Understanding Ovarian Cancer

According to estimates by the American Cancer Society, ovarian cancer is believed to affect over 22,000 women every year. It is also the fifth leading cause of cancer-related deaths amongst women.(1, 2) Unlike other types of gynecologic cancers, there are no screening tests available for ovarian cancer. Some women do get diagnosed with ovarian cancer due to increased levels of the CA 125 protein, but the associated blood test is not accurate enough to diagnose ovarian cancer, as there are many non-cancerous conditions that can increase the levels of CA 125 protein.(3,4,5)

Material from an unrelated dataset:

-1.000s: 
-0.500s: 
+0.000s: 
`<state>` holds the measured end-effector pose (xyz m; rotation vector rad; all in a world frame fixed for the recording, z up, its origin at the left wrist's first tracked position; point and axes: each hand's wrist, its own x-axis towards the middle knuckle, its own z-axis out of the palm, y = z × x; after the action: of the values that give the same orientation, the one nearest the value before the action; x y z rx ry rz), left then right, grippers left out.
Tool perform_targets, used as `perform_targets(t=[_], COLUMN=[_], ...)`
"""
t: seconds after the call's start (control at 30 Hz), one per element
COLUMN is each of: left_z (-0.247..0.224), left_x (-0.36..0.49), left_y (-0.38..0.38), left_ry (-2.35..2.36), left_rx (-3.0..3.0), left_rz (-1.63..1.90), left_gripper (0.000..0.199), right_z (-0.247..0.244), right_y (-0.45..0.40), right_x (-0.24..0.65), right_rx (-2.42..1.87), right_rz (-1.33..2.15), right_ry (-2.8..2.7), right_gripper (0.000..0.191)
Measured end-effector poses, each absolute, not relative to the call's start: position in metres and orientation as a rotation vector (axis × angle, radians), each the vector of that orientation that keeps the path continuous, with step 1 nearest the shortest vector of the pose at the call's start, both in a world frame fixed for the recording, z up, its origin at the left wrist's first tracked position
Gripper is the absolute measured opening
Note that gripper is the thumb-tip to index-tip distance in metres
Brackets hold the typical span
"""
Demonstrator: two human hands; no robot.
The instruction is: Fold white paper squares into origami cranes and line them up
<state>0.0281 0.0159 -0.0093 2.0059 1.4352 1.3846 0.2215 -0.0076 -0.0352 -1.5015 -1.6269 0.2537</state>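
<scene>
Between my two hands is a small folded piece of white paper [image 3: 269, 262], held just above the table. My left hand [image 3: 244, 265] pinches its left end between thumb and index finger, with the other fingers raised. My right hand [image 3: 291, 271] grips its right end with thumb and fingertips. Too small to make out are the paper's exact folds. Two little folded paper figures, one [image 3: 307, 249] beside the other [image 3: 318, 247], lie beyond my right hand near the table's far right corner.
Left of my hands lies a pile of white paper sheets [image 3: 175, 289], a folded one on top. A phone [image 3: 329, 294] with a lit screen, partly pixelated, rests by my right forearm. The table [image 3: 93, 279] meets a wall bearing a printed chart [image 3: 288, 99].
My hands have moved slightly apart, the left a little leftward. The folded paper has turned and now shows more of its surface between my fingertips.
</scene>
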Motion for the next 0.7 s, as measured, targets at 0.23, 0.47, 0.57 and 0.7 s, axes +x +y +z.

Ovarian cancer is challenging to diagnose in the early stages because of its vague symptoms. Most women may develop symptoms like constipation, early satiety after having food, bloating and back pain. When it comes to postmenopausal women, anyone can be at risk of ovarian cancer. Many factors also increase the risk for the disease, including smoking, polycystic ovary disease, obesity and endometriosis.(6, 7)

Let’s see why ovarian cancer is difficult to detect and what can be done if you feel you may have the symptoms.

Why Is It Challenging to Diagnose Ovarian Cancer?

Why Is It Challenging to Diagnose Ovarian Cancer?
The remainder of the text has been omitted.